Please write out the data exactly, line by line.

------------------------

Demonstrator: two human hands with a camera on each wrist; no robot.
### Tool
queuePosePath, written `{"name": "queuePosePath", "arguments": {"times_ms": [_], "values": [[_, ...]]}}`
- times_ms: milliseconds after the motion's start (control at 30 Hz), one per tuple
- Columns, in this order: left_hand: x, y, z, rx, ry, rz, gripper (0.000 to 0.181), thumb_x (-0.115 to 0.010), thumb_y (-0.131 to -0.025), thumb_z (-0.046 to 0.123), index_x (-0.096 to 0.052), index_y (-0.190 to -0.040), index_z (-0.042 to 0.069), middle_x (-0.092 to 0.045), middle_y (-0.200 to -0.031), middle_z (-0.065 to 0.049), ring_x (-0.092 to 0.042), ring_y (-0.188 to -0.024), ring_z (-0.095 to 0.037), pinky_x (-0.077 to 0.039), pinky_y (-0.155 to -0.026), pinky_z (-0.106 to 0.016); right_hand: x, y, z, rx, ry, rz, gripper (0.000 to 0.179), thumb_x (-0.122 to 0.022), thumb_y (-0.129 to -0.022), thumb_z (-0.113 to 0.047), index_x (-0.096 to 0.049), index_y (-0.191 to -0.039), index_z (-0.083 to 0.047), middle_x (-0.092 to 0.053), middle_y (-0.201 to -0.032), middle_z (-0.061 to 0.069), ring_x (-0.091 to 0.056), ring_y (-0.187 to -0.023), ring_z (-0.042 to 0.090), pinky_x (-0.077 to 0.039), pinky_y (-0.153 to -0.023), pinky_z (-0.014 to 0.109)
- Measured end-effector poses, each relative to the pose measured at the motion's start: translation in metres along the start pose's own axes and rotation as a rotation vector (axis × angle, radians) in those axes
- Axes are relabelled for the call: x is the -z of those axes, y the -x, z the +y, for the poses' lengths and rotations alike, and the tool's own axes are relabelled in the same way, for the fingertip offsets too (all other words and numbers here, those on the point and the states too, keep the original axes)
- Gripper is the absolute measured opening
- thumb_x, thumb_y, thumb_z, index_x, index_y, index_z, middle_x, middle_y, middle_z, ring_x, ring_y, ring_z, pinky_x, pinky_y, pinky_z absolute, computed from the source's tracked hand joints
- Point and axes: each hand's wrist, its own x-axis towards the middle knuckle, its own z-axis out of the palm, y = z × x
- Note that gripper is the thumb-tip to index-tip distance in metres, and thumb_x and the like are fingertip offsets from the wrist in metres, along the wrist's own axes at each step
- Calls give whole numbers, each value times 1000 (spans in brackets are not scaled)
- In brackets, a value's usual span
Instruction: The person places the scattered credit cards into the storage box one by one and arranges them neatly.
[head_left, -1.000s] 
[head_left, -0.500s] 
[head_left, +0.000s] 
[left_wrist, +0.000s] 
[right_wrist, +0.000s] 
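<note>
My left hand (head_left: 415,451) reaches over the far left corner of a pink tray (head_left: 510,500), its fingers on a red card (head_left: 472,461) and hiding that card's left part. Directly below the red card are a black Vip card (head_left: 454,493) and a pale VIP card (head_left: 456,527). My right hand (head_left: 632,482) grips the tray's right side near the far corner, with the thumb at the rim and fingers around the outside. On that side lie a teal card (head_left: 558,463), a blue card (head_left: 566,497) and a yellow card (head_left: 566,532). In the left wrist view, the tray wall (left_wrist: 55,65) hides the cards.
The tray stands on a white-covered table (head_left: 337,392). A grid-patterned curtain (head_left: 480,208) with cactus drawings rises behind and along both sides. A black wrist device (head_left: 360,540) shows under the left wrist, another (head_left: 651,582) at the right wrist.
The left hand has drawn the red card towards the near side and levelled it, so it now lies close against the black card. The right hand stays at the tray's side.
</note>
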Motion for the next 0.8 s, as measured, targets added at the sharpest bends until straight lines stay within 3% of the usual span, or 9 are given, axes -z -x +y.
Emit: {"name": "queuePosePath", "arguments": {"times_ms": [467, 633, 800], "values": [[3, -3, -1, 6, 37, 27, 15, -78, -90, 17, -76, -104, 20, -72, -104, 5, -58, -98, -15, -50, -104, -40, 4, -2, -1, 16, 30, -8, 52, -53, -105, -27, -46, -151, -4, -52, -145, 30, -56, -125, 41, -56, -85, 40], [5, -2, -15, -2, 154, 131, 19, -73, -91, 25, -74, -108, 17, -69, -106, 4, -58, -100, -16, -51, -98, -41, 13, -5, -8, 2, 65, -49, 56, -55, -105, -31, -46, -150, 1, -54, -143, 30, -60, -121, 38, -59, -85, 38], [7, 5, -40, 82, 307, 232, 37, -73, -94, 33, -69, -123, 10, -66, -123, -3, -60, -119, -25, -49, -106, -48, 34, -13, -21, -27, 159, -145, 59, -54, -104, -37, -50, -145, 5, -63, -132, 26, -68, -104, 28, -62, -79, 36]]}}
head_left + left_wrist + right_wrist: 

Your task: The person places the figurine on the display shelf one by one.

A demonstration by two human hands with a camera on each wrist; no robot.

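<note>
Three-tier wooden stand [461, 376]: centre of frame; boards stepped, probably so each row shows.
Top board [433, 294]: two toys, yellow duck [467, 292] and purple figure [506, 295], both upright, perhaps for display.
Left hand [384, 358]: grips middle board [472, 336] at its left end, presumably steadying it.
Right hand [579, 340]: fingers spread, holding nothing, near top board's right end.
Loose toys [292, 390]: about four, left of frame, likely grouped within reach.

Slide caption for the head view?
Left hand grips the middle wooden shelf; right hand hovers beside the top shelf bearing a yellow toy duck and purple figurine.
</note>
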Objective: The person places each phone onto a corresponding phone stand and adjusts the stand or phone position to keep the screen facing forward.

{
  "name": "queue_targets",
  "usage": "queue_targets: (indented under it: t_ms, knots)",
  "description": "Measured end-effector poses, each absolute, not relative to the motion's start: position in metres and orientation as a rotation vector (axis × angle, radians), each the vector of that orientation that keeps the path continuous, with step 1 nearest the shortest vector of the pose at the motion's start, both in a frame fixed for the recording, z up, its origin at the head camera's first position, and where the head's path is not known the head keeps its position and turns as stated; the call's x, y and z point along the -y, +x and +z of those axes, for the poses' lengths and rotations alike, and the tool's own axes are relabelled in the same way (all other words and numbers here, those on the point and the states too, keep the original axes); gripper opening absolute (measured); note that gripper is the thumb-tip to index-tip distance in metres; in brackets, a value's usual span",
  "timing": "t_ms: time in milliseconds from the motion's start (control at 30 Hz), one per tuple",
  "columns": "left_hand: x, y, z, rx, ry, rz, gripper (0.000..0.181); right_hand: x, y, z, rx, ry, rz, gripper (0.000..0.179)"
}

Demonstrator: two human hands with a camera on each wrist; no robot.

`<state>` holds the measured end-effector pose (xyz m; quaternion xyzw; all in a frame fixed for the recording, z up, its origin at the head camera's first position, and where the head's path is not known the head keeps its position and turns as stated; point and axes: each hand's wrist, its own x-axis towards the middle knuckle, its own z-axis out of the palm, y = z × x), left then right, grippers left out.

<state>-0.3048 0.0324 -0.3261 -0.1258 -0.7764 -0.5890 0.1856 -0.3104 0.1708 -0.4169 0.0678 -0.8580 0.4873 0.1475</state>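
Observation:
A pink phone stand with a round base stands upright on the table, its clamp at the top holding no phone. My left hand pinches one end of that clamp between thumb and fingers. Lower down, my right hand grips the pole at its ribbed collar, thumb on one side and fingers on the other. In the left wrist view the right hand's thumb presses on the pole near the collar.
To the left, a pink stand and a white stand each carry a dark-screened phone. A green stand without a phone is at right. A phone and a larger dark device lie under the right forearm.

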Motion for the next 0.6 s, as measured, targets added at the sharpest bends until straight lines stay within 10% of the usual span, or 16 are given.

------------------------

◆ **TASK SOLUTION**:
Demonstrator: two human hands with a camera on each wrist; no robot.
### Tool
queuePosePath, written `{"name": "queuePosePath", "arguments": {"times_ms": [_], "values": [[_, ...]]}}`
- times_ms: milliseconds after the motion's start (control at 30 Hz), one per tuple
- Columns, in this order: left_hand: x, y, z, rx, ry, rz, gripper (0.000 to 0.181), thumb_x (-0.115 to 0.010), thumb_y (-0.131 to -0.025), thumb_z (-0.046 to 0.123), index_x (-0.096 to 0.052), index_y (-0.190 to -0.040), index_z (-0.042 to 0.069), middle_x (-0.092 to 0.045), middle_y (-0.200 to -0.031), middle_z (-0.065 to 0.049), ring_x (-0.092 to 0.042), ring_y (-0.188 to -0.024), ring_z (-0.095 to 0.037), pinky_x (-0.077 to 0.039), pinky_y (-0.155 to -0.026), pinky_z (-0.106 to 0.016); right_hand: x, y, z, rx, ry, rz, gripper (0.000 to 0.179), thumb_x (-0.122 to 0.022), thumb_y (-0.129 to -0.022), thumb_z (-0.113 to 0.047), index_x (-0.096 to 0.049), index_y (-0.191 to -0.039), index_z (-0.083 to 0.047), middle_x (-0.092 to 0.053), middle_y (-0.201 to -0.032), middle_z (-0.061 to 0.069), ring_x (-0.091 to 0.056), ring_y (-0.187 to -0.023), ring_z (-0.042 to 0.090), pinky_x (-0.077 to 0.039), pinky_y (-0.153 to -0.023), pinky_z (-0.014 to 0.109)
- Measured end-effector poses, each relative to the pose measured at the motion's start: translation in metres along the start pose's own axes and rotation as a rotation vector (axis × angle, radians) in those axes
- Axes are relabelled for the call: x is the -z of those axes, y the -x, z the +y, for the poses' lengths and rotations alike, and the tool's own axes are relabelled in the same way, for the fingertip offsets too (all other words and numbers here, those on the point and the states too, keep the original axes)
- Gripper is the absolute measured opening
- thumb_x, thumb_y, thumb_z, index_x, index_y, index_z, middle_x, middle_y, middle_z, ring_x, ring_y, ring_z, pinky_x, pinky_y, pinky_z absolute, computed from the source's tracked hand joints
- Point and axes: each hand's wrist, its own x-axis towards the middle knuckle, its own z-axis out of the palm, y = z × x
- Note that gripper is the thumb-tip to index-tip distance in metres, and thumb_x and the like are fingertip offsets from the wrist in metres, along the wrist's own axes at each step
- Calls give whole numbers, each value times 1000 (spans in brackets are not scaled)
- In brackets, a value's usual span
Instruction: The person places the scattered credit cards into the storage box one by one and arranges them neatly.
[head_left, -1.000s] 
[head_left, -0.500s] 
[head_left, +0.000s] 
[left_wrist, +0.000s] 
[right_wrist, +0.000s] 
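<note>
My left hand (head_left: 415,451) reaches over the far left corner of a pink tray (head_left: 510,500), its fingers on a red card (head_left: 472,461) and hiding that card's left part. Directly below the red card are a black Vip card (head_left: 454,493) and a pale VIP card (head_left: 456,527). My right hand (head_left: 632,482) grips the tray's right side near the far corner, with the thumb at the rim and fingers around the outside. On that side lie a teal card (head_left: 558,463), a blue card (head_left: 566,497) and a yellow card (head_left: 566,532). In the left wrist view, the tray wall (left_wrist: 55,65) hides the cards.
The tray stands on a white-covered table (head_left: 337,392). A grid-patterned curtain (head_left: 480,208) with cactus drawings rises behind and along both sides. A black wrist device (head_left: 360,540) shows under the left wrist, another (head_left: 651,582) at the right wrist.
The left hand has drawn the red card towards the near side and levelled it, so it now lies close against the black card. The right hand stays at the tray's side.
</note>
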Motion for the next 0.8 s, as measured, targets added at the sharpest bends until straight lines stay within 3% of the usual span, or 9 are given, axes -z -x +y.
Emit: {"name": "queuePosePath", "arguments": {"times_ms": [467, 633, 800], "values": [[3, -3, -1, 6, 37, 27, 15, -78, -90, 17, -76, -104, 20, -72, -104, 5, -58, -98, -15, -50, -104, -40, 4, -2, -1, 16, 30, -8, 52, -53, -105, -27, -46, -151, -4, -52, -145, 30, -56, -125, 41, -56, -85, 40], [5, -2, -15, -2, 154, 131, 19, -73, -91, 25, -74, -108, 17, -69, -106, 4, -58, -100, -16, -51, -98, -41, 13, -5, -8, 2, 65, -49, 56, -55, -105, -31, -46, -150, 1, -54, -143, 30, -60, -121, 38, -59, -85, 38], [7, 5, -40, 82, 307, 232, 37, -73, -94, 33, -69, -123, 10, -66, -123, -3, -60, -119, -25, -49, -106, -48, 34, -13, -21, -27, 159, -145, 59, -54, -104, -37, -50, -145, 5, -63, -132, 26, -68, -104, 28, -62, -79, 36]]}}
head_left + left_wrist + right_wrist: 

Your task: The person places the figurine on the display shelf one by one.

A demonstration by two human hands with a camera on each wrist; no robot.

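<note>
Three-tier wooden stand [461, 376]: centre of frame; boards stepped, probably so each row shows.
Top board [433, 294]: two toys, yellow duck [467, 292] and purple figure [506, 295], both upright, perhaps for display.
Left hand [384, 358]: grips middle board [472, 336] at its left end, presumably steadying it.
Right hand [579, 340]: fingers spread, holding nothing, near top board's right end.
Loose toys [292, 390]: about four, left of frame, likely grouped within reach.

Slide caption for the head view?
Left hand grips the middle wooden shelf; right hand hovers beside the top shelf bearing a yellow toy duck and purple figurine.
</note>
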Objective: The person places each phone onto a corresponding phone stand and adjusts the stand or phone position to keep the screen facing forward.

{
  "name": "queue_targets",
  "usage": "queue_targets: (indented under it: t_ms, knots)",
  "description": "Measured end-effector poses, each absolute, not relative to the motion's start: position in metres and orientation as a rotation vector (axis × angle, radians), each the vector of that orientation that keeps the path continuous, with step 1 nearest the shortest vector of the pose at the motion's start, both in a frame fixed for the recording, z up, its origin at the head camera's first position, and where the head's path is not known the head keeps its position and turns as stated; the call's x, y and z point along the -y, +x and +z of those axes, for the poses' lengths and rotations alike, and the tool's own axes are relabelled in the same way (all other words and numbers here, those on the point and the states too, keep the original axes); gripper opening absolute (measured); note that gripper is the thumb-tip to index-tip distance in metres; in brackets, a value's usual span",
  "timing": "t_ms: time in milliseconds from the motion's start (control at 30 Hz), one per tuple",
  "columns": "left_hand: x, y, z, rx, ry, rz, gripper (0.000..0.181); right_hand: x, y, z, rx, ry, rz, gripper (0.000..0.179)"
}

Demonstrator: two human hands with a camera on each wrist; no robot.

`<state>` holds the measured end-effector pose (xyz m; quaternion xyzw; all in a frame fixed for the recording, z up, its origin at the head camera's first position, and where the head's path is not known the head keeps its position and turns as stated; point and axes: each hand's wrist, its own x-axis towards the middle knuckle, its own z-axis out of the palm, y = z × x), left then right, grippers left out.

<state>-0.3048 0.0324 -0.3261 -0.1258 -0.7764 -0.5890 0.1856 -0.3104 0.1708 -0.4169 0.0678 -0.8580 0.4873 0.1475</state>
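Observation:
A pink phone stand with a round base stands upright on the table, its clamp at the top holding no phone. My left hand pinches one end of that clamp between thumb and fingers. Lower down, my right hand grips the pole at its ribbed collar, thumb on one side and fingers on the other. In the left wrist view the right hand's thumb presses on the pole near the collar.
To the left, a pink stand and a white stand each carry a dark-screened phone. A green stand without a phone is at right. A phone and a larger dark device lie under the right forearm.
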
Motion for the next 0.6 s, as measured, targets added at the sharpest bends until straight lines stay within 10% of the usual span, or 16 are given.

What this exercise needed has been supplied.